Create Spark Context via Livy

The new Create Spark Context via Livy node allows you to run all Spark nodes using Apache Livy, which is a REST service to interact with Apache Spark™. It provides out-of-the-box compatibility with Hadoop distributions that include Livy, such as Hortonworks HDP® (v2.6.3 and higher), or Amazon EMR (v5.9.0 and higher), without the need to install any further software on the cluster. The node also features a dialog that makes it easy to control the cluster resources of your Spark context.

Database Integration

The new database framework is not yet feature complete but it already contains many new cool features that we want to share with you and get your feedback on. The new framework already contains all nodes necessary to visually interact with your favorite database. It comes loaded with new features for:

  • Usability
    • Flexible type mapping framework
    • Improved database schema handling
    • Advanced SQL editor with syntax highlighting and code completion
  • Reliability
    • Dedicated transactions
    • Flexible driver management
    • Improved connection management
  • Performance
    • Connection pooling for parallel execution
    • Streaming support of all reader and writer nodes

This is a great opportunity for you to test drive the new nodes and to give us feedback.

Apache Kafka Integration

Apache Kafka® is an open source publish-subscribe messaging system focusing on high performance, vertical scalability, and fault tolerance. This first version of KNIME’s Apache Kafka Integration ships with three new nodes:

  1. Kafka Connector - Connects to a Kafka cluster
  2. Kafka Consumer - Consumes messages from Kafka (topics)
  3. Kafka Producer - Sends messages to Kafka (topics)

KNIME Server

Management (Client Preferences)

Management (Client Preferences) makes IT operations easier by centrally managing KNIME Analytics Platform preferences. This allows you to define preference profiles for different use cases. Preference profiles can consist of preference files, scripts, and database drivers which can then be deployed to Analytics Platform on-request, or automatically. Your end users no longer need to make changes to their preferences to work with company resources.

Job View (Preview)

The Job view allows users to look behind the scenes of a workflow running on KNIME Server which we call a job. Although it is still a preview, it already possible to do a lot of useful things, such as:

  • inspect the workflow state, including things like each node's message (warnings and errors), state and progress
  • reconfigure nodes and wrapped metanodes
  • visualize data, and views
  • reset, execute and cancel nodes

The KNIME Server preview guide has full details of installation and functionality.

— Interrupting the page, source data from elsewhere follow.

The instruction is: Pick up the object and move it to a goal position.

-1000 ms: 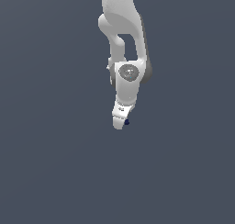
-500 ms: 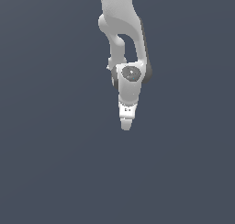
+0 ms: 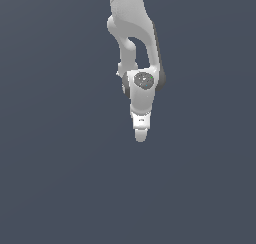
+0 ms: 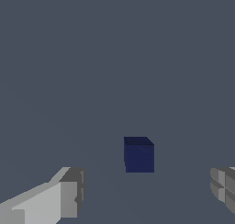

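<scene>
Arm is dropping lower over the table than a second ago, and the small dark speck once showing beside the claw tip is now hidden behind it in the exterior view. Wrist view shows the navy cube sitting between the spread fingers, untouched, mid-table. Judging approach nearly done; closing comes next.
</scene>
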Robot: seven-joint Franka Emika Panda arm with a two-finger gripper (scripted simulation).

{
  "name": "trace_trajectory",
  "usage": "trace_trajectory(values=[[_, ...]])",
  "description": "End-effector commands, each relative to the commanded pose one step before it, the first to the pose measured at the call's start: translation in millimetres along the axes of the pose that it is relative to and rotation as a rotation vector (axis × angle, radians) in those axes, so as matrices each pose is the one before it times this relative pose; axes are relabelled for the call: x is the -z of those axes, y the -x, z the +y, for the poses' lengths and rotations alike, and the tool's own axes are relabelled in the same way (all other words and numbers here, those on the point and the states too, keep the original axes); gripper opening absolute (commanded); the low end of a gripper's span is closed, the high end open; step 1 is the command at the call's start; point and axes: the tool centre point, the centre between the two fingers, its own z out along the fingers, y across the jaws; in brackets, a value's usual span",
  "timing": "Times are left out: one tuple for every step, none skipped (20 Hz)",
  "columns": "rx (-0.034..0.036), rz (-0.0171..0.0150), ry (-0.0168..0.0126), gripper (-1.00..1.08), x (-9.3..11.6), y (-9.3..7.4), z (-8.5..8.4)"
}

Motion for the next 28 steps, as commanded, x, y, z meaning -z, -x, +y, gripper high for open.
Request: trace_trajectory(values=[[0.00015, 0.00000, 0.00003, 1.00, 0.00, -0.03, 0.00], [0.00000, 0.00000, 0.00000, 1.00, -0.33, 0.02, -0.01], [0.00000, 0.00000, 0.00000, 1.00, -0.98, 0.07, -0.03], [0.00000, 0.00000, 0.00000, 1.00, -1.64, 0.11, -0.05], [0.00069, -0.00004, 0.00000, 1.00, -2.29, -0.24, -0.11], [0.00000, 0.00000, 0.00000, 1.00, -2.93, 0.20, -0.10], [0.00098, -0.00003, 0.00000, 1.00, -3.57, -0.31, -0.17], [0.00000, 0.00000, 0.00000, 1.00, -4.18, 0.27, -0.14], [0.00098, -0.00001, 0.00000, 1.00, -4.79, -0.24, -0.20], [0.00069, 0.00000, 0.00001, 1.00, -5.37, -0.05, -0.18], [0.00069, 0.00001, 0.00002, 1.00, -5.29, -0.07, -0.13], [0.00069, 0.00001, 0.00005, 1.00, -4.59, -0.12, -0.06], [0.00000, 0.00000, 0.00000, 1.00, -3.95, 0.21, 0.04], [0.00067, -0.00001, 0.00015, 1.00, -3.22, -0.22, 0.06], [0.00000, 0.00000, 0.00000, 1.00, -2.67, 0.11, 0.13], [0.00000, 0.00000, 0.00000, 1.00, -2.05, 0.08, 0.14], [0.00000, 0.00000, 0.00000, 1.00, -1.45, 0.05, 0.12], [0.00000, 0.00000, 0.00000, 1.00, -0.86, 0.02, 0.09], [0.00000, 0.00000, 0.00000, 1.00, -0.29, 0.01, 0.03], [0.00000, 0.00000, 0.00000, -1.00, 0.00, 0.00, 0.00], [0.00000, 0.00000, 0.00000, -1.00, 0.00, 0.00, 0.00], [0.00000, 0.00000, 0.00000, -1.00, 0.00, 0.00, 0.00], [0.00000, 0.00000, 0.00000, -1.00, 0.00, 0.00, 0.00], [0.00000, 0.00000, 0.00000, -1.00, 0.00, 0.00, 0.00], [0.00000, 0.00000, 0.00000, -1.00, 0.00, 0.00, 0.00], [0.00000, 0.00000, 0.00000, -1.00, 0.00, 0.00, 0.00], [0.00000, 0.00000, 0.00000, -1.00, 0.00, 0.00, 0.00], [0.00000, 0.00000, 0.00000, -1.00, 0.00, 0.00, 0.00]])
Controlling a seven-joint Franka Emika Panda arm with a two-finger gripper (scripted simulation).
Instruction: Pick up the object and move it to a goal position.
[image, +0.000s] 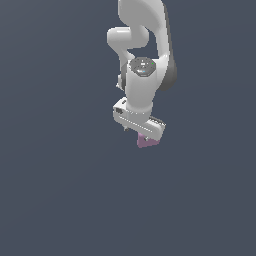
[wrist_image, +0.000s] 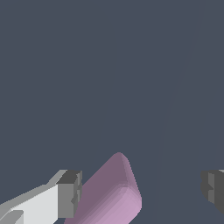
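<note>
The block (wrist_image: 111, 194) was a plain, matte pink-mauve piece, unmarked, with softly rounded edges; in the wrist view it lay slantwise between the fingers (wrist_image: 69, 194), close against one and well apart from the other; the gripper (wrist_image: 142, 190) stood spread wide, clasping nothing; in the exterior view the block (image: 146, 142) peeked out just beneath the gripper (image: 144, 131), above the dark grey ground (image: 60, 190).

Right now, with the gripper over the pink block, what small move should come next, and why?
Probably close the gripper. In the wrist view the pink block lies between the spread fingers, near one and well apart from the other, so nothing grips it. Whether it needs to descend first, I cannot tell.
</note>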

Distributed Executors (Preview)

One important aspect of our work to make KNIME Server more scalable is the KNIME Distributed Executors. With this release the Distributed Executors are almost feature complete, the only missing functionality is file up- and download in WebPortal jobs (using the respective QuickForm nodes). It’s now possible to run any KNIME workflow that does not contain either of these QuickForms on KNIME Server using distributed executors and scale the concurrent execution of workflows well beyond what was previously possible. This is still preview functionality, but we expect it to be feature complete and ready for production use in December in our second annual release.

General release notes

JSON Path library update

We have updated the JSON Path library json-path from version 2.0.0 to 2.4.0. This version fixes several issues but also slightly changes results for certain JSON Path expressions. Most notably the behaviour of the deep scan operator "..", which now behaves the same as the array wildcard operator "*" when no matches are found inside a child object. Consider the following example:

[
 { "a": "b",
    "c": "d" },
 { "a": "e" }
]

Using the JSON Path $..c used to result in ["d"] whereas the equivalent query $[*].c resulted in ["d", null]. Now both paths will results in ["d", null].

Java Snippet Bundle Imports

In addition to being able to specify external Jar files in the Java Snippet node it’s now also possible to select one more more installed bundles (plug-ins). The classes from these bundles can then be used in your snippets.